The first was that there were an inordinate number of financial people in the room: representatives from Wells Fargo, Citi, Chase, Frost, Credit Suisse, Goldman Sachs, and many others. The second was a sense of “realistic optimism” that seemed to permeate the room. Both were something that I had not seen in the previous 24 months but, with over 20 billion dollars of transactions in 2016, some blockbuster deals recently announced, and a rising confidence that the Permian will be the most prospective onshore basin in North America, that sense of realistic optimism is a deserved one.
This confidence has risen on the back of two years of severe cost cutting, renegotiation of contracts, and very painful downward adjustments to the price of oil. In addition, technology continues to improve with longer laterals and a significantly increased ability to break up the rock around the well bore. As I contemplated the changes the market has seen, I began to think about the next 12 months and what pressures we could see as the Permian ramps back up. There is the potential for ~100 rigs to be added in the Basin over the next 12 months, especially if the OPEC agreement remains in place. With this level of growth on the horizon, costs cannot stay low forever, which leads me to ask: “How can companies lock in their hard earned gains?”
One theme that I heard at the conference was that most fracing companies have cut their costs and their rates. The problem is the prices are so low that there are insufficient returns for capital replacement. The result is under investment in equipment maintenance and replacement, lack of spares and significant remobilization costs. Furthermore, not all fracing spreads are equal. To pump more sand and pump it further requires increased horsepower and not all available spreads are suitable for the longest laterals. This will leave some companies in the position of having outdated equipment and no funds to replace it. After all, you cannot invest if you don’t generate sufficient cash to pay for it.
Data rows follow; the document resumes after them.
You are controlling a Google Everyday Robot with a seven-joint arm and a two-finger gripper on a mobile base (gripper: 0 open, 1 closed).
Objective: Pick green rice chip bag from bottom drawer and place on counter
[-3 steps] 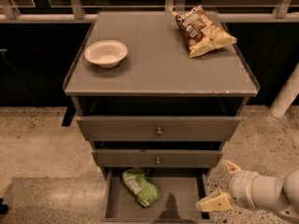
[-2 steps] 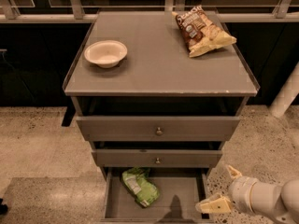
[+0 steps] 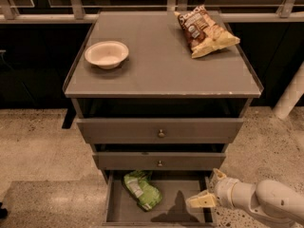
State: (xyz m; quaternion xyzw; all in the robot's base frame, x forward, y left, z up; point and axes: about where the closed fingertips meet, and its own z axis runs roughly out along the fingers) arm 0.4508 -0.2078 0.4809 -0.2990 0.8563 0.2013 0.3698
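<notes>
Speckled stone floor [image 3: 42, 137] surrounds the grey 3-drawer cabinet [image 3: 123, 129], with a dark railing behind it. Its tabletop [image 3: 161, 70] is where I have to deliver, and the middle of it is bare between 2 things, so I judge there is room to set something down. The bottom drawer [image 3: 116, 208] is pulled out towards me, which exposes its floor from above; the 2 knobbed drawers over it are also slightly out, and the middle one overhangs the rear of the opening.

My white arm [image 3: 266, 201] reaches in low from the right. A brown-and-cream chip bag [image 3: 205, 31] lies at the tabletop's far right corner and a pale bowl [image 3: 107, 53] sits at its left.

My gripper [image 3: 208, 189] hangs at the drawer's right edge, jaws spread and holding nothing, facing left towards the target.

The green rice chip bag [image 3: 141, 190] lies flat in the drawer's left half, well apart from the gripper. Its long axis runs diagonally, far-left end tucked near the middle drawer front, near end pointing right and towards me, white label up.
</notes>
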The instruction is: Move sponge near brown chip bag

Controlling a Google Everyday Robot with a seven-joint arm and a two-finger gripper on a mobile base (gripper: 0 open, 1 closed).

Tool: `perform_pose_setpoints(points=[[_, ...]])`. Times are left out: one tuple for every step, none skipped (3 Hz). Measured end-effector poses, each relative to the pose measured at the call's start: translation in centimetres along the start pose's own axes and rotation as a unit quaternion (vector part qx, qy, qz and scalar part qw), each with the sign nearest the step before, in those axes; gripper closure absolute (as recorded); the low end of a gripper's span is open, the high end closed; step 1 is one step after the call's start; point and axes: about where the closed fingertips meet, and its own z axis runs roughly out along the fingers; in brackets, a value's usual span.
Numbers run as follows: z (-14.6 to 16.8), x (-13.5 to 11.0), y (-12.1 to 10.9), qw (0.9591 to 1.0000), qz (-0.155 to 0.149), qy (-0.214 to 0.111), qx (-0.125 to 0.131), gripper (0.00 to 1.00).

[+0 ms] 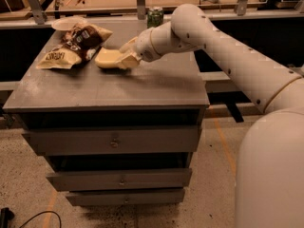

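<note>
Presently: large white robot arm [228, 56] reaches in from the right, across the grey cabinet worktop [142, 89], three drawers below it.

Glossy dark-brown chip bag with tan end and white lettering [71, 49] lies crumpled in the back-left corner of the worktop, long axis slanting from the left edge up toward the back edge.

Pale yellow, soft rectangular sponge [109, 59] sits left of centre, nearer the back edge than the front. Long axis runs roughly parallel to the back edge. Its left end is free and points at the bag, just beside the bag's lower right side. A narrow gap seems to remain, though I cannot tell for sure. Cannot tell either whether the sponge rests on the worktop or hangs just above it.

Cream two-finger gripper [129, 56] is at the sponge's right end, fingers clamped on it, wrist trailing off toward the right edge.

Green drink can [155, 17] stands at the back edge, right of centre, behind the arm and well apart from the sponge.

Judgement: the bag lies directly left of gripper and sponge, in line with the sponge's long axis. Placement looks nearly met. The remaining work is probably lowering and letting go. A further push left risks shoving the bag.
</note>
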Motion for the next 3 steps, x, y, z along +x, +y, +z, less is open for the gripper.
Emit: perform_pose_setpoints(points=[[1.2, -1.2, 0.3, 0.9999, -0.006, -0.011, -0.005, 0.12], [0.7, -1.4, 0.7, 0.9998, -0.007, -0.02, -0.001, 0.0], [-2.2, -1.2, 0.7, 0.9993, -0.003, -0.029, 0.023, 0.0]])
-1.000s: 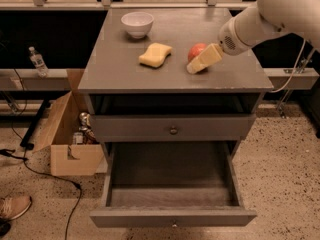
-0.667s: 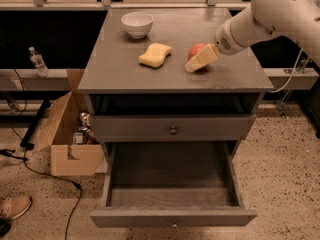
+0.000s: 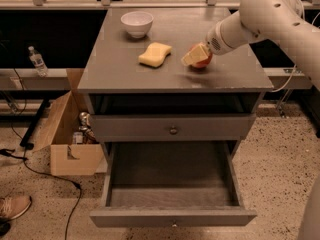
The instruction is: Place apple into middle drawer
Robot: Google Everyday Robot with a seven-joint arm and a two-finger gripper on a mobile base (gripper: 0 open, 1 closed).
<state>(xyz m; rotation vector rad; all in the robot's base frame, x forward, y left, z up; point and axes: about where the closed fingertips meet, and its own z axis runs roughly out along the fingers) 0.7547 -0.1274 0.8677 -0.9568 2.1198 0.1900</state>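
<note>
Grey and flat, the surface (image 3: 120, 76) is the top of a cabinet that stands on a speckled floor, with a dark area and a rail behind it. On the surface we see a white bowl (image 3: 137, 23) near the back left. A yellow sponge (image 3: 155, 54) lies in front of the bowl, a little to the right.

The apple (image 3: 205, 62) is to the right of the sponge, apart from it, in the right half of the surface. A white arm (image 3: 270, 19) comes in from the upper right, and its end effector (image 3: 189, 58) is at the apple. The pale fingers (image 3: 196, 53) are clenched on the apple and cover its left side, so only the red right part shows. We cannot tell if the apple touches the surface or is just above it.

Below the surface we see a dark open slot, then a closed drawer front (image 3: 130, 126) with a round knob (image 3: 173, 130). Under that, the middle drawer (image 3: 210, 217) is pulled far out toward us, and we look into its long box from above. The apple is up at the surface, well apart from this drawer.

Left of the cabinet a cardboard box (image 3: 65, 149) stands on the floor. A water bottle (image 3: 37, 60) stands on a ledge further left. A black cable (image 3: 50, 173) runs over the floor, and a shoe (image 3: 14, 206) shows at the bottom left corner.
</note>
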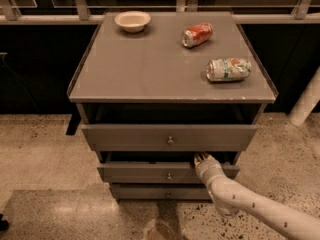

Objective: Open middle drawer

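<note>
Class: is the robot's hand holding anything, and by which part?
The hand sits at the top edge of the middle drawer, right of its knob; whether it grips that edge cannot be told.

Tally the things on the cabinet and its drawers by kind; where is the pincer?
Bowl: 1
Cans: 2, red can, green-and-white can
Drawers: 3, top drawer, middle drawer, bottom drawer
Total: 6
Pincer: at the middle drawer's top edge, right of its knob.

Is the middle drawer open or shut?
Partly open: the middle drawer stands forward of the bottom drawer, with a dark gap behind its top edge. The gripper is at that edge.
</note>
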You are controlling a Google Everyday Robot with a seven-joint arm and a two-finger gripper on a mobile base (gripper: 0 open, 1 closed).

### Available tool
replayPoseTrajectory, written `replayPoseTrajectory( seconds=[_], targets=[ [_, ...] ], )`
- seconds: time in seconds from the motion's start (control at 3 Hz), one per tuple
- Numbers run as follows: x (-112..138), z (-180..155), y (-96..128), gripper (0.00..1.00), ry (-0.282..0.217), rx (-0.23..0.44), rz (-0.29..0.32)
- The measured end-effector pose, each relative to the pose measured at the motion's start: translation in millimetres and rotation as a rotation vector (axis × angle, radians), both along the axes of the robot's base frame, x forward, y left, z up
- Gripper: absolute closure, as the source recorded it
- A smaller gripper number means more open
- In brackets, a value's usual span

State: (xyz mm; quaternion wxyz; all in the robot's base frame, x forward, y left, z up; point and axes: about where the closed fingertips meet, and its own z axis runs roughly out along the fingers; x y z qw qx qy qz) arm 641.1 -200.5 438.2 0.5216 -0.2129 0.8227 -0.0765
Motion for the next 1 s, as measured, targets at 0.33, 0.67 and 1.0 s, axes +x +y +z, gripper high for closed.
replayPoseTrajectory(
  seconds=[0.33,0.67,1.0],
  targets=[
    [-7.3,-1.7,10.8,1.00,0.029,-0.031,0.052],
    [-7.1,1.7,10.8,1.00,0.029,-0.031,0.052],
    [-13.1,-0.1,6.8,1.00,0.057,-0.041,0.067]
  ],
)
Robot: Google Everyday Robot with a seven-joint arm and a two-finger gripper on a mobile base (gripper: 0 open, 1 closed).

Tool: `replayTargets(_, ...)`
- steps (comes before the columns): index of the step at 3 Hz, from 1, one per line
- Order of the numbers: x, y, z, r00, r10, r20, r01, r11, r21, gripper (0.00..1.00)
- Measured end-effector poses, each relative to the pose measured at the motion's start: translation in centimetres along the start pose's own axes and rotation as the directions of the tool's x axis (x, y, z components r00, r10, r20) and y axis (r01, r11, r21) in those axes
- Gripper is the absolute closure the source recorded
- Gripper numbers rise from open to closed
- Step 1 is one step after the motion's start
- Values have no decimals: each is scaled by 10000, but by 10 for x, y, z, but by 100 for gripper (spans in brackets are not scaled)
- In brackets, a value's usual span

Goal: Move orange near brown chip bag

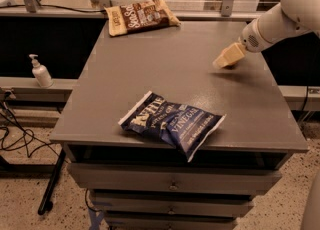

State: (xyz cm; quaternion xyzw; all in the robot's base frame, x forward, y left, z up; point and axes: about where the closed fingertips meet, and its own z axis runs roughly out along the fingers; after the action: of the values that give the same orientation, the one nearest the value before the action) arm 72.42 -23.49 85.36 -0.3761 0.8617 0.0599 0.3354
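The brown chip bag (141,16) lies flat at the far left corner of the grey table (165,69), white lettering up and its yellowish end to the left. My gripper (227,57), cream-coloured on a white arm, is low over the table's right side, far from that bag. The orange is hidden; the gripper covers the spot where it lay.
A dark blue chip bag (172,124) lies near the table's front edge. A white pump bottle (40,71) stands on a ledge to the left. Metal posts and a rail run behind the table. Drawers sit below the tabletop.
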Motion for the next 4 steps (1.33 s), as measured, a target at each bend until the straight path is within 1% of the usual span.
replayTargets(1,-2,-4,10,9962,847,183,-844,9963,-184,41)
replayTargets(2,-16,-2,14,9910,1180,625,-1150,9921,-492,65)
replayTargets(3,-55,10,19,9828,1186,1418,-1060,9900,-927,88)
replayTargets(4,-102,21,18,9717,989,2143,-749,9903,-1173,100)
I had quite a few discussions with rig owners while at the conference and many of them shared that they have cut costs and locked those cuts into long-term contracts with some of the Permian’s biggest operators. However, the rig rates are based on reduced wages for rig crews. Owners told me that they are already beginning to see remobilization of rigs and increasing personnel demands, which in turn, is putting pressure on wages and operating costs. If costs are rising and rates are fixed, this is not a good economic scenario for rig operators.
If cost pressure is coming, how can we lock in those hard won cost savings? Many operators are, rightfully so, very proud of the savings they have achieved and the improvements they have made to drilling times. Wells can be drilled quickly and efficiently and there is only so much that can be done to reduce costs in this space. However, there is likely more that can be done in the completion space as well as in logistics, permitting, and operations. New emissions regulations, which took effect on Jan. 1, 2017, will also add to costs. How can these be managed to keep costs as low as possible?
The quest for cost efficiency cannot stop at renegotiating contracts and improving drilling times, it has to continue through the full value chain. We should look for lessons from other industries like mining, which has a laser like focus on efficiency, “lean” techniques, and maximizing output from the resource base. More can be done in the standardization space. Operators told me that they have only just started scratching the surface when it comes to efficiency implementation. It is important that companies continue to drive for value improvements. The Permian needs to stay competitive in order to compete, long term, with Middle East Oil.